* **Material provided**:
-- Opening Marker --
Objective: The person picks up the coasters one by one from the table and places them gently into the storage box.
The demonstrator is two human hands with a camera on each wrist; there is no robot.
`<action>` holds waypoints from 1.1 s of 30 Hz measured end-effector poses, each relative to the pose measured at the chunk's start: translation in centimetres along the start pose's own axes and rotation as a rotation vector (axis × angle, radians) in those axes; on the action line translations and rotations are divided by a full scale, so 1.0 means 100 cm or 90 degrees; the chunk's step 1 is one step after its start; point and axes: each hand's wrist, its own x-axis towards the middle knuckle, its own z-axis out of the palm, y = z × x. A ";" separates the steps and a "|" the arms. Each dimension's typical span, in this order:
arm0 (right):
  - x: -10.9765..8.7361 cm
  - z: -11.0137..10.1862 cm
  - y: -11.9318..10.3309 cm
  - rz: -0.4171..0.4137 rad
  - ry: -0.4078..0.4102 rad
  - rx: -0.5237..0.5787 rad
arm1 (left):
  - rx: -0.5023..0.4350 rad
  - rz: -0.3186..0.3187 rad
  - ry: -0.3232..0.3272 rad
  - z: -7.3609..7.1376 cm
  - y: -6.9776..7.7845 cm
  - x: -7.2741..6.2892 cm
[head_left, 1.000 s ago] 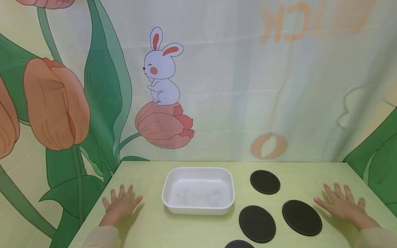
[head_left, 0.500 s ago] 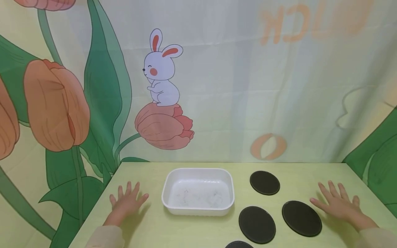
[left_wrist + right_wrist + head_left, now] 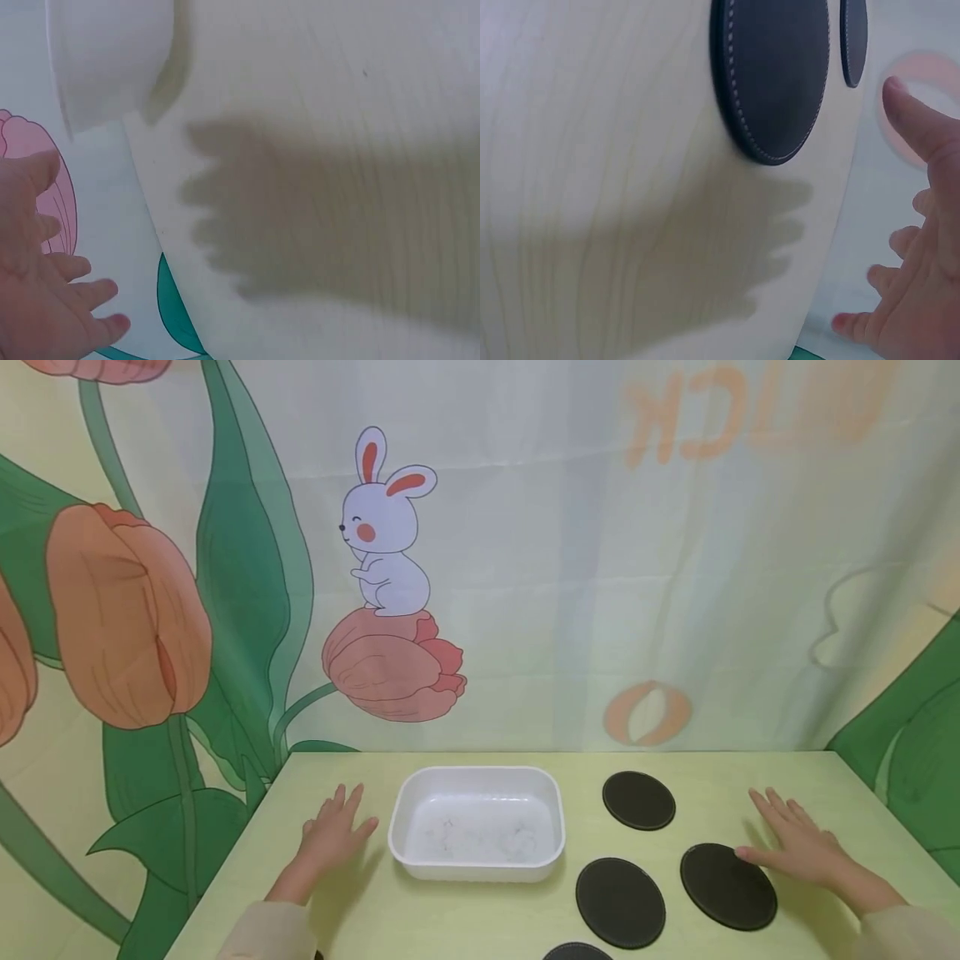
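Note:
My left hand [image 3: 330,835] hovers with spread fingers just left of a white rectangular tub [image 3: 477,871] in the head view. The left wrist view shows that hand holding nothing, its shadow cast on the table and the tub's side [image 3: 112,60] near the thumb. Over on the right, my right hand [image 3: 802,847] is held above the table with fingers extended and nothing in it. Its thumb overlaps the edge of a black round coaster [image 3: 727,887] in the head view. The right wrist view shows a stitched black coaster [image 3: 776,75] beyond the hand's shadow.
Between tub and right hand lie more black coasters: one at the back [image 3: 639,800], one in the middle [image 3: 620,902], and one cut off at the bottom [image 3: 577,952]. A pale table [image 3: 450,922] ends at a curtain [image 3: 525,568] printed with tulips and a rabbit.
Both hands have moved inward, the left toward the tub and the right toward the nearest coaster. Tub and coasters stay where they were on the table.

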 end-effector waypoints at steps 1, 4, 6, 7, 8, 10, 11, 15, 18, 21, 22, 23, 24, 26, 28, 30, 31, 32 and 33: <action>0.002 -0.001 -0.001 -0.013 0.000 0.020 | -0.013 0.011 0.009 0.000 0.002 0.001; 0.004 -0.002 -0.003 -0.037 -0.010 0.082 | -0.063 0.038 0.031 0.001 0.005 0.005; 0.006 -0.002 -0.003 -0.031 -0.025 0.105 | -0.094 0.047 0.044 0.003 0.005 0.008; 0.006 -0.002 -0.003 -0.024 -0.033 0.109 | -0.108 0.049 0.051 0.004 0.005 0.010; 0.006 -0.002 -0.003 -0.016 -0.040 0.116 | -0.121 0.049 0.060 0.005 0.006 0.011; 0.007 -0.001 -0.003 -0.007 -0.055 0.129 | -0.143 0.041 0.070 0.007 0.006 0.013; 0.008 -0.001 -0.002 0.000 -0.063 0.140 | -0.158 0.032 0.072 0.008 0.007 0.015; 0.012 0.002 0.002 0.015 -0.095 0.200 | -0.224 -0.004 0.061 0.013 0.010 0.019; 0.015 0.006 0.005 0.027 -0.112 0.235 | -0.261 -0.024 0.053 0.018 0.010 0.019; 0.016 0.008 0.006 0.043 -0.121 0.249 | -0.291 -0.037 0.050 0.023 0.009 0.019; 0.017 0.008 0.005 0.046 -0.122 0.249 | -0.301 -0.041 0.051 0.024 0.009 0.019; 0.017 0.007 0.005 0.048 -0.123 0.251 | -0.312 -0.043 0.051 0.026 0.009 0.018; 0.017 0.007 0.005 0.054 -0.126 0.255 | -0.320 -0.046 0.049 0.027 0.009 0.018; 0.018 0.008 0.005 0.066 -0.131 0.256 | -0.338 -0.049 0.048 0.028 0.010 0.018; 0.020 0.008 0.004 0.076 -0.138 0.253 | -0.359 -0.055 0.046 0.029 0.011 0.018; 0.022 0.008 0.004 0.085 -0.145 0.250 | -0.381 -0.064 0.044 0.030 0.012 0.018; 0.023 0.009 0.003 0.089 -0.149 0.247 | -0.395 -0.070 0.043 0.031 0.013 0.018; 0.023 0.009 0.003 0.092 -0.155 0.252 | -0.406 -0.074 0.042 0.031 0.014 0.018; 0.024 0.009 0.002 0.101 -0.159 0.260 | -0.415 -0.077 0.041 0.031 0.015 0.018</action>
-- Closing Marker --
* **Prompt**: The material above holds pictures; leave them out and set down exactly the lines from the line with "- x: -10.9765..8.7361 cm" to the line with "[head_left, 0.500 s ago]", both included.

* **Answer section**:
  - x: -10.9765..8.7361 cm
  - z: -11.0137..10.1862 cm
  - y: -11.9318..10.3309 cm
  - rz: -0.4171..0.4137 rad
  - ry: -0.4078..0.4102 rad
  - rx: -0.5237..0.5787 rad
arm1 (left):
  - rx: -0.5023..0.4350 rad
  - rz: -0.3186..0.3187 rad
  - ry: -0.3232..0.3272 rad
  - z: -7.3609..7.1376 cm
  - y: -6.9776..7.7845 cm
  - x: -7.2741..6.2892 cm
[head_left, 1.000 s ago] 
[head_left, 0.500 s ago] 

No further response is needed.